The cost of retries ...

Let's take a simplistic model where the response time for a query is perfectly linear, independent of the total load on the system. If we hit the system with more requests than it can handle it will keep processing requests at that same speed but the responses will be ever more delayed because the requests are stuck in a request queue.

Legend:

blue - the load (requests/s) thrown at the system. The horizontal line is the maximum number of requests per second the system can handle
dark green - the resulting queue length (requests)
light green - the average response time for each request when there are no retires. The grey horizontal line is where the client times out and retries
red - the queue length if we allow a single retry. The bold line is the total queue length (original requests plus retries). The thin lines are the individual contributions of original and retry requests (see below)
orange - the average response time for each request in the retry case

No retries

In the no retry case, as we slowly load up the system the total number of requests in the queue eventually exceeds the speed with which they can be processed (about 1500s with default settings).
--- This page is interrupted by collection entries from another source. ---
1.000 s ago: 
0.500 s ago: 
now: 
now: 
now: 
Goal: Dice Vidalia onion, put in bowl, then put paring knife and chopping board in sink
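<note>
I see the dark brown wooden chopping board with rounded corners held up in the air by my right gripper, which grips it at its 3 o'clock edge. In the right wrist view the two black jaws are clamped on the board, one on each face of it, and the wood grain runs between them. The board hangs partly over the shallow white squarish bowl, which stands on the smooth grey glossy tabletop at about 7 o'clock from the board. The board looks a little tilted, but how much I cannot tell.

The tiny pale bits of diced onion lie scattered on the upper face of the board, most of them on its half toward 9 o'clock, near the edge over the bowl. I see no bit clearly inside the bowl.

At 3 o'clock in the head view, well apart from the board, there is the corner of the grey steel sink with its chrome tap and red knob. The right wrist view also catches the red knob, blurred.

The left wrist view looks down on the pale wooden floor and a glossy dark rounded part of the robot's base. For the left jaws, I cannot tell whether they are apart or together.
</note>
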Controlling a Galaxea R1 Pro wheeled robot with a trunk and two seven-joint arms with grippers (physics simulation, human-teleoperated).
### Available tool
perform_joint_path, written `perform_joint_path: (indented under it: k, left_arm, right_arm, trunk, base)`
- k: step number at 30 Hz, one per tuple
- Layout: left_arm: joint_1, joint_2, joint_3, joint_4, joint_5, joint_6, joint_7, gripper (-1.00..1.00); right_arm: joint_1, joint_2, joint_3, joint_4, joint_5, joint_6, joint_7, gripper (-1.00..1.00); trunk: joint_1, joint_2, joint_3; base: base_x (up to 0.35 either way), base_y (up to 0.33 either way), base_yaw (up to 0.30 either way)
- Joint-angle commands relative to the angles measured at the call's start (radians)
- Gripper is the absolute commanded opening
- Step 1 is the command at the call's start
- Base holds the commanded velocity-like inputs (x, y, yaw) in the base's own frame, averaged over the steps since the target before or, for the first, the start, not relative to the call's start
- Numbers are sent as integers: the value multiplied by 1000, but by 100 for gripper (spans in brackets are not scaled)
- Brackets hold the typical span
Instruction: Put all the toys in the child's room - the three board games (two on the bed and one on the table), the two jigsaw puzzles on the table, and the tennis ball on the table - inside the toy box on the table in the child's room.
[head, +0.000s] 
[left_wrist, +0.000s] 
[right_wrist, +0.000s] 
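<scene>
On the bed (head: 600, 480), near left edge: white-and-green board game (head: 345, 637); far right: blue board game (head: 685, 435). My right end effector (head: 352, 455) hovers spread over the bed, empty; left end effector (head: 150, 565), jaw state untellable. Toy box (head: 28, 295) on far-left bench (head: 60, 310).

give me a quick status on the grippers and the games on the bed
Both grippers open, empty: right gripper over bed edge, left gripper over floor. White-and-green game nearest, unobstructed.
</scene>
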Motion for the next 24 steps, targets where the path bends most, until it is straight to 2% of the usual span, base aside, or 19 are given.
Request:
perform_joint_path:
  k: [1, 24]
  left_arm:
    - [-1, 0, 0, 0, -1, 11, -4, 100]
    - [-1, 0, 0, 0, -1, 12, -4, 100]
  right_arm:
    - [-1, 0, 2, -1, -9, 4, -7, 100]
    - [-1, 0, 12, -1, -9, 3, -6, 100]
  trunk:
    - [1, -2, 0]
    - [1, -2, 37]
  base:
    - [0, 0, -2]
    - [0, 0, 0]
At this point both the queue length and the response time start increasing. Eventually the response time exceeds the timeout on the client (about 1800s with default settings). From the client's perspective at this point all requests start failing. Note that this situation perists well past the point where the load has dropped below what the system can handled (about 2200s with default settings) because there are still so many - effectively dead - requests stuck in the queue. Only when the queue size drops significantly does the response time drop back below the 15s timeout (about 2350s with default settings) and requests start succeeding again.

All this is bad, but it is expected. One could argue that in this model there is only a problem if we are running very close to the limit of the ability of the system to handle load and that at that point some failures are expected.

With retries

Of course when the request fails it is likely the client will retry. In the simplest case we add a single retry. Everything remain the same until the first timeouts. At this point the number of requests on the system increases significantly because for every request more than 15s old a new request is added to the queue. This can be observed in the steep increase of the overall length of the request queue (bold red line). At the same time the average response time for requests also increases (orange line) because there are now even more (still dead) requests in the queue that need to be processed - and dropped by the client) before recovery can happen.

The thin red lines show the individual contributions of the original requests and the retries. As expected with a single retry these each contribute about half of the overall queued requests. If you look very carfully you will see that the contribution of the original requests initially almost follows the no-retry case but then with the increase of the retries suddenly increases to about the same level as the retries. This may initially seem counterintuitive but can easily be understood if you consider that original requests and retry requests are indistinguishable in the queue and the back end will process them as they come in. In other words, for every retry the back end will not process a first request and as a result more and more original requests will remain in the queue for longer.